The appeal raises points of law and is, therefore, in my view competent. On 23rd August, 2004, the respondent Ceretta Medardo was brought before the Senior Resident Magistrate, Malindi, in Criminal Case No 1260 of 2004 charged with having carnal knowledge of a person against the order of nature contrary to section 162 (A) of the Penal Code. In the alternative he was charged with indecent assault. It was alleged that on 23rd day of July, 2004 at Kibokoni estate, Malindi the respondent had carnal knowledge of JO against the order of nature.
Through an interpreter the charges were read to the respondent who denied them, he was granted bond.
On the same day at 2.30 pm, the prosecution informed the court that both the complainant and his father did not wish to proceed with the case against the respondent. A lady by the name LA was introduced as the mother of the complainant. After taking the oath she stated that
“..We have talked and I have agreed to pardon accused in the dock. I want the case to be withdrawn. I know I shall not be able to return the case in Court because I have pardoned him. I have not been forced into withdrawing the charge. It is my own volition.”
The subordinate court then proceeded to acquit the respondent under section 204 (although not indicated I presume) of the Criminal Procedure Code.
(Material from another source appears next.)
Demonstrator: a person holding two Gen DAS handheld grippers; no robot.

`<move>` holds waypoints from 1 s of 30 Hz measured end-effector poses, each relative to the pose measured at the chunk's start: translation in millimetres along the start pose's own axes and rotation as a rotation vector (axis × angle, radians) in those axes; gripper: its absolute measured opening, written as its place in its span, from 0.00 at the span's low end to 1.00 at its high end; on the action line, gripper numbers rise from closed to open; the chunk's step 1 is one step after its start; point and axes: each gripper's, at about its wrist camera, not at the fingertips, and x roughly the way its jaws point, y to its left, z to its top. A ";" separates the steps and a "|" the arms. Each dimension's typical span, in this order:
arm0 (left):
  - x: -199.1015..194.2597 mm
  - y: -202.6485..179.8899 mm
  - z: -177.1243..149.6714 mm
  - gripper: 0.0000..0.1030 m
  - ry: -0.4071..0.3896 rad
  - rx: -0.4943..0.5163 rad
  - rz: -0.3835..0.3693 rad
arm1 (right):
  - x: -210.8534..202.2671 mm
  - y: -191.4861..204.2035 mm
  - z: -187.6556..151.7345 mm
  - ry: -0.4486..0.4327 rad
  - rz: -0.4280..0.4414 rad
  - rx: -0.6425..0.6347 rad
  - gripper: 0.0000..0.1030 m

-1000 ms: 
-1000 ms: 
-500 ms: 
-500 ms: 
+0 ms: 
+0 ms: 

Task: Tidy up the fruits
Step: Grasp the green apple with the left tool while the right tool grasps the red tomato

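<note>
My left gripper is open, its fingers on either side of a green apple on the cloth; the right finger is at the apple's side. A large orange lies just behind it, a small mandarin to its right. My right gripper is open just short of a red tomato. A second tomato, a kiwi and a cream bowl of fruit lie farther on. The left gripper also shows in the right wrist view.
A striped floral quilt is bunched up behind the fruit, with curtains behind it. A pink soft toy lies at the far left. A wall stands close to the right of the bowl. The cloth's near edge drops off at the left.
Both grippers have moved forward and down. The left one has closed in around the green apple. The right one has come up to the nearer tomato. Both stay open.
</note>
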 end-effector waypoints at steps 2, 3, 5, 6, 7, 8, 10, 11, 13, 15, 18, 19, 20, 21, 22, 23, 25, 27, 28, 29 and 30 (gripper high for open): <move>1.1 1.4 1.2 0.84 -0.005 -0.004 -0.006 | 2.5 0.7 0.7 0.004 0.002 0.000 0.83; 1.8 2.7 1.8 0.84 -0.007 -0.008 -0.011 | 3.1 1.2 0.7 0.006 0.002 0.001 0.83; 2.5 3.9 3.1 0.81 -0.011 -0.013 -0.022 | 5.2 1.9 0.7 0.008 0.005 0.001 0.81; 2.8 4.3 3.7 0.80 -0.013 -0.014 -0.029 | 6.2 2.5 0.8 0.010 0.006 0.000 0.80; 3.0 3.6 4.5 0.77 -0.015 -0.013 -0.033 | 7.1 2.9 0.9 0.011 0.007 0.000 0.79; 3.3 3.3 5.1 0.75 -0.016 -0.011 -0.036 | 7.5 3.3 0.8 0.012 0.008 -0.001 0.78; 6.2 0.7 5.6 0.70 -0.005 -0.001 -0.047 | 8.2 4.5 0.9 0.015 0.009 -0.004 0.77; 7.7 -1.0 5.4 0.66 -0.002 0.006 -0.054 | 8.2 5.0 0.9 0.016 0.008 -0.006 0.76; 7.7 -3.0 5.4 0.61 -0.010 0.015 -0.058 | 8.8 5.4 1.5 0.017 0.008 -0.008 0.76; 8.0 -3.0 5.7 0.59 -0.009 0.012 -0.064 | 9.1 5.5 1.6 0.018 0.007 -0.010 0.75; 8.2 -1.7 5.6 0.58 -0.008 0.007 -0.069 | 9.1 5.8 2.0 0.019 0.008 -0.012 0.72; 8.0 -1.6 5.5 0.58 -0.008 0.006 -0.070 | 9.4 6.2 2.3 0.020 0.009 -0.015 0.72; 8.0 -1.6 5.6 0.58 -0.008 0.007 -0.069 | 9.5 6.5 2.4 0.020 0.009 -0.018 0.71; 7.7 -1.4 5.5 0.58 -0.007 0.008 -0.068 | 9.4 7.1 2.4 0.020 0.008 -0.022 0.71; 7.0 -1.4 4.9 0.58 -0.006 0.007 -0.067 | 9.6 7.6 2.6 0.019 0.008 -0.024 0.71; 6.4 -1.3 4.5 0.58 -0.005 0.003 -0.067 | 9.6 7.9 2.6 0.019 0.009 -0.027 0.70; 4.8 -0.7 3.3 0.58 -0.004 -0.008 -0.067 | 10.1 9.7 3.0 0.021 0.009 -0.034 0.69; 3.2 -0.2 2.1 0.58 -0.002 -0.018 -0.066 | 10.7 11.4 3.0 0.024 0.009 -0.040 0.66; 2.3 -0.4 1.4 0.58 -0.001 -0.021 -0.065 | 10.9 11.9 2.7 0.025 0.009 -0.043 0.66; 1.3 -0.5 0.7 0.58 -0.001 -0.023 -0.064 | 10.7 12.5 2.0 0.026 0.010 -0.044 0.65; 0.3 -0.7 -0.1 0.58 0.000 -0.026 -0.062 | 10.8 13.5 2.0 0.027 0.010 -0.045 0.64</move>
The appellant now appeals to this Court against the order of the subordinate Court. The appellant relies upon a Memorandum of Appeal with 5 grounds of appeal, which were argued together during the hearing. The gist of the grounds is that the subordinate Court misdirected itself in acquitting the respondent on the basis of an application to withdraw by a person other than the complainant under section 204 of the Criminal Procedure Code.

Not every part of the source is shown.